Les premiers indices de fortifications sur l’île de Ré apparaissent avec l’arrivée de la famille Mauléon1, connue pour être à l’origine de la construction de l’abbaye des Châteliers en 1156. Si on trouve bien aujourd’hui une rue du Château des Mauléon à la Flotte, les historiens n’ont jamais trouvé la trace d’une forteresse. « On connait la présence d’un prieuré Saint-Eulalie, qui existe au moment de la construction de l’abbaye. Sur un document plus récent de 1565, il est décrit avec un bâtiment fortifié appelé le château» 2, explique Jacques Boucard, historien local.

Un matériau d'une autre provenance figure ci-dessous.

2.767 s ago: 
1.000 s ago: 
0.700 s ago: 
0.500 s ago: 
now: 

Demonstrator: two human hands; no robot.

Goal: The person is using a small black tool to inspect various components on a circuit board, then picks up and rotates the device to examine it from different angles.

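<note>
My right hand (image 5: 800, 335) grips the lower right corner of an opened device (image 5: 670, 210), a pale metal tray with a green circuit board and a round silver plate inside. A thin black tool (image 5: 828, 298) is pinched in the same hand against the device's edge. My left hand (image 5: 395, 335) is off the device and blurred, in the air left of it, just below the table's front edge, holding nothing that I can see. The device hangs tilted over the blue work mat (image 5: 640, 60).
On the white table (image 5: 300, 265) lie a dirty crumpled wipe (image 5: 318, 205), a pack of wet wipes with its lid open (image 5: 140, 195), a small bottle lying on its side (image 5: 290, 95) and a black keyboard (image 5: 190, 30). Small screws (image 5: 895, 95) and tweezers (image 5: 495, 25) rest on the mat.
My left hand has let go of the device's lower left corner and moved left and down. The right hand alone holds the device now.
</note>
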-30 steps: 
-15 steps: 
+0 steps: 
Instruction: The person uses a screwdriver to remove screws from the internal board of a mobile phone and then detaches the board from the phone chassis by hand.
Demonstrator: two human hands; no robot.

Dans un autre document, il est aussi question d’une fortification, probablement une motte ou un châtelet, entre l’abbaye des Châteliers et la mer, vers la fin du 12ème!siècle. Ces mottes féodales, construites en terre et en bois, n’ont pas résisté à l’épreuve du temps, et les relevés topographiques n’ont pas permis de la localiser. En 1242, alors que l’île de Ré est anglaise, une autre archive a révélé que le roi Henri III d’Angleterre avait demandé la construction d’un château sur l’île de Ré, sans que l’on sache si ce projet s’est concrétisé 3.
L’église comme refuge
Il faut attendre le 15ème!siècle pour découvrir les premières fortifications avérées sur l’île, sur des édifices plutôt inattendus : les églises. «En cas d’attaques à cette époque, les populations se réfugient dans l’église, d’où l’intérêt de les fortifier », confie Jacques Boucard. Comme les vikings quelques siècles auparavant, les Anglais pratiquent les razzias sur nos côtes, et l’île de Ré est une cible de choix grâce à deux richesses qui s’exportent dans l’Europe entière : le sel et le vin. Les historiens n’ont pas été surpris de découvrir que la plupart des razzias avaient lieu en septembre et octobre, juste après les récoltes, au moment de l’année où les chais à vin et greniers à sel sont pleins. Les églises de Sainte-Marie, Ars et celle de Saint-Martin (dénommée le «Grand Fort» au 16ème siècle) sont donc fortifiées à cette époque, comme l’attestent quelques rares documents. Dernièrement, une découverte considérable vient d’être faite4: un tableau datant de la Révolution Française, jusqu’ici ignorée de tous (sauf de ses propriétaires), montre l’église Saint-Etienne d’Ars-en-Ré entourée d’un rempart.«Nous savions d’après certains plans qu’il y avait eu une fortification, mais c’est la première représentation d’une église fortifiée sur l’île de Ré», explique Jacques Boucard.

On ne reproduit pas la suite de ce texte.